WORK ORDER: Write out every line exactly, from the start of the records below to the line with "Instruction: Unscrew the", and stop there. Don't write out the pictures.

>>>>>

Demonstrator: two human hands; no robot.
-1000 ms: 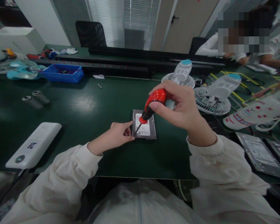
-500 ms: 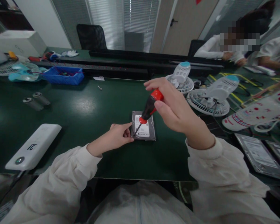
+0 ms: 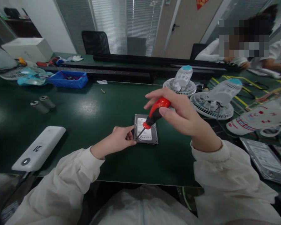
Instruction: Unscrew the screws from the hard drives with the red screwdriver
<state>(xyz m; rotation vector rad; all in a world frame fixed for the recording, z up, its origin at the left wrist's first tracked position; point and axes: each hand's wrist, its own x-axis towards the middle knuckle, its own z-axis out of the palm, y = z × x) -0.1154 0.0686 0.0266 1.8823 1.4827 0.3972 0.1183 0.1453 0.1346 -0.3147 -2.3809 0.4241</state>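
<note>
A hard drive [image 3: 142, 137] lies flat on the green table with its white label up. My left hand [image 3: 115, 140] grips the drive's left edge, index finger along the side and thumb at the near left corner. My right hand [image 3: 181, 114] holds a red and black screwdriver [image 3: 154, 115] by its handle, thumb on the near side and the other fingers raised or curled over the end. The screwdriver is tilted to the right, its tip at the drive's near left corner. Any screw under the tip is too small to make out.
On the left are a white power bank [image 3: 39, 149], two metal cylinders [image 3: 42, 104] and a blue tray [image 3: 69, 80]. A small screw [image 3: 103, 91] lies farther back. To the right stand white fan parts [image 3: 212, 104], a white tumbler [image 3: 255, 117] and more hard drives [image 3: 267, 161]. Co-workers sit far right.
The screwdriver handle has tipped lower and to the right with my right hand, its tip staying at the same corner. My left hand keeps its hold. The whole view has shifted slightly.
</note>
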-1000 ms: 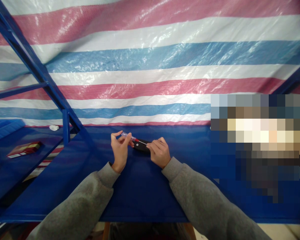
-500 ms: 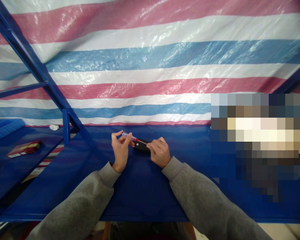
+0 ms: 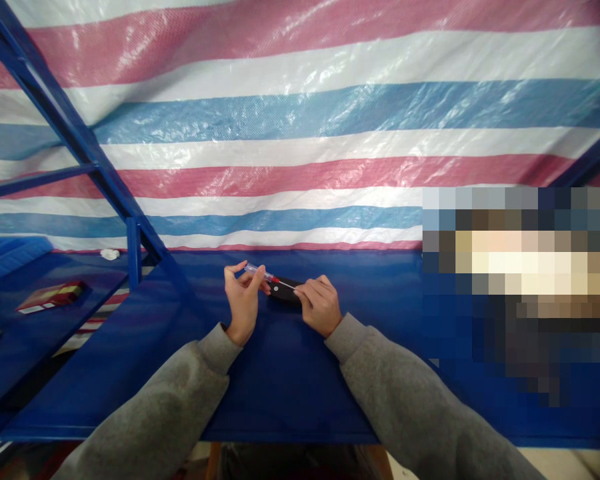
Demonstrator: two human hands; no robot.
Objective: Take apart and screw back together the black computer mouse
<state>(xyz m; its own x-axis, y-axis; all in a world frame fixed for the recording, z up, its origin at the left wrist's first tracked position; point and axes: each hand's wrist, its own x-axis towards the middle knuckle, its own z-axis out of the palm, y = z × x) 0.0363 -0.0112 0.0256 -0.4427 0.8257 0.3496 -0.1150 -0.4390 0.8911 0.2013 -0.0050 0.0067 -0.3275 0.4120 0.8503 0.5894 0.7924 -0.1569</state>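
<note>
My left hand (image 3: 241, 299) pinches a small screwdriver (image 3: 263, 273) with a clear handle and a red collar. Its thin shaft slants down to the right onto a small black device (image 3: 283, 291). That device lies on the blue table (image 3: 280, 373), and my right hand (image 3: 321, 305) is closed around its right end, holding it down. Both forearms wear grey sleeves and come in from the bottom of the view.
A striped red, white and blue tarp (image 3: 300, 127) hangs behind the table. A blue metal frame (image 3: 80, 143) slants at the left. On the left shelf lie a red and yellow box (image 3: 50, 297), a blue bin (image 3: 10, 255) and a white scrap (image 3: 109, 254). A blurred patch covers the right.
</note>
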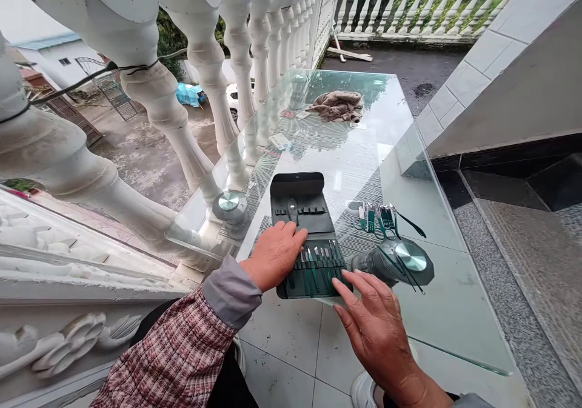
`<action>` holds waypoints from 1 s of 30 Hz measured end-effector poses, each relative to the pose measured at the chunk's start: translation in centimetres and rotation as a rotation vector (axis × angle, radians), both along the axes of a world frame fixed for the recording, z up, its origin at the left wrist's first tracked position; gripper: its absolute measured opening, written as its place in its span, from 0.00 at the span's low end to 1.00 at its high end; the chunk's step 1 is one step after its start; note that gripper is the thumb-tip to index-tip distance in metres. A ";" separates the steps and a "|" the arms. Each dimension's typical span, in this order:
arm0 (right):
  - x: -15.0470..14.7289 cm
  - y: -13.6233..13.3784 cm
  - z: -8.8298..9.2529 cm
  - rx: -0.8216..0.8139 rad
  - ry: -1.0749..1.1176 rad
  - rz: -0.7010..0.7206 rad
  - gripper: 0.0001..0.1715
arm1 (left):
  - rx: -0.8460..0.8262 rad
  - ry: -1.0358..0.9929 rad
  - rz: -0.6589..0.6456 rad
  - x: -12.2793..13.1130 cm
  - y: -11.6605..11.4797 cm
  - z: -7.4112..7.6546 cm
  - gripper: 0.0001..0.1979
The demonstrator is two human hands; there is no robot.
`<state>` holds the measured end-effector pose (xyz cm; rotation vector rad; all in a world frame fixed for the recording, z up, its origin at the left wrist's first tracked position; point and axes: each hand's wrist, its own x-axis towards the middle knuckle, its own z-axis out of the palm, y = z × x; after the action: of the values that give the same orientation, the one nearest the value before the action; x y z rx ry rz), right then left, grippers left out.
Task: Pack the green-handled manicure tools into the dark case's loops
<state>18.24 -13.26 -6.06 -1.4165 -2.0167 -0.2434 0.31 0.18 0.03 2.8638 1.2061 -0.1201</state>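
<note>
A black manicure case (pixel 305 229) lies unfolded on the glass table, its flap at the far end. Its near half holds a row of slim green-handled tools (pixel 321 271) under loops; one dark tool (pixel 293 209) sits in the far half. My left hand (pixel 275 253) is closed over the case's left side, its fingertips partly hidden. At the near right corner of the case, my right hand (pixel 375 314) has its fingers apart and holds nothing. Right of the case lie several nail clippers (pixel 379 217), scissors (pixel 386 232) and thin metal tools (pixel 402 265).
The glass tabletop (pixel 354 153) rests on legs with round metal caps (pixel 230 200). A crumpled brown cloth (pixel 337 106) and a small card packet (pixel 280 142) lie farther back. White balusters (pixel 200 50) line the left side; a stone step (pixel 522 232) is at the right.
</note>
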 end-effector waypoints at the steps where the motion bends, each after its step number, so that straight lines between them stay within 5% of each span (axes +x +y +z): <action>1: -0.2 0.1 0.1 -0.005 -0.007 0.002 0.20 | -0.003 0.000 0.002 0.0 0.0 0.0 0.11; 30: -2.7 0.6 -0.3 -0.002 -0.092 0.044 0.23 | -0.022 0.010 0.010 0.0 -0.2 0.4 0.12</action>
<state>15.59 -12.63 -6.40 -1.3829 -2.1209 -0.2926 0.35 0.01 0.41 2.8414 1.2121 -0.1460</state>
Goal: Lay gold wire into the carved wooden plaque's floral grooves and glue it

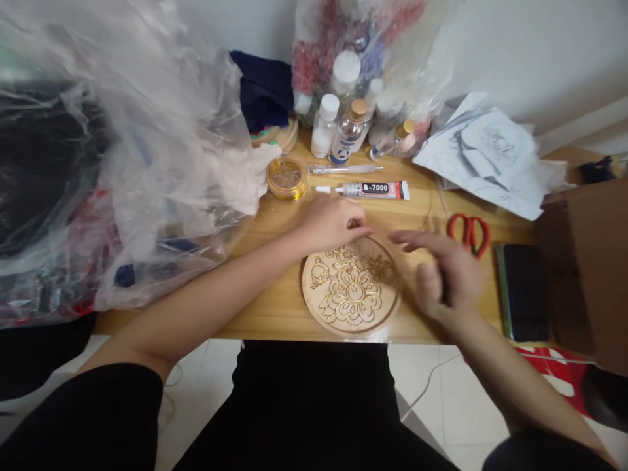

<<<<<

OUTPUT FOR THIS TASK:
Demonstrator: two human hands; no robot.
-1000 ms: 
-500 ms: 
+0 ms: 
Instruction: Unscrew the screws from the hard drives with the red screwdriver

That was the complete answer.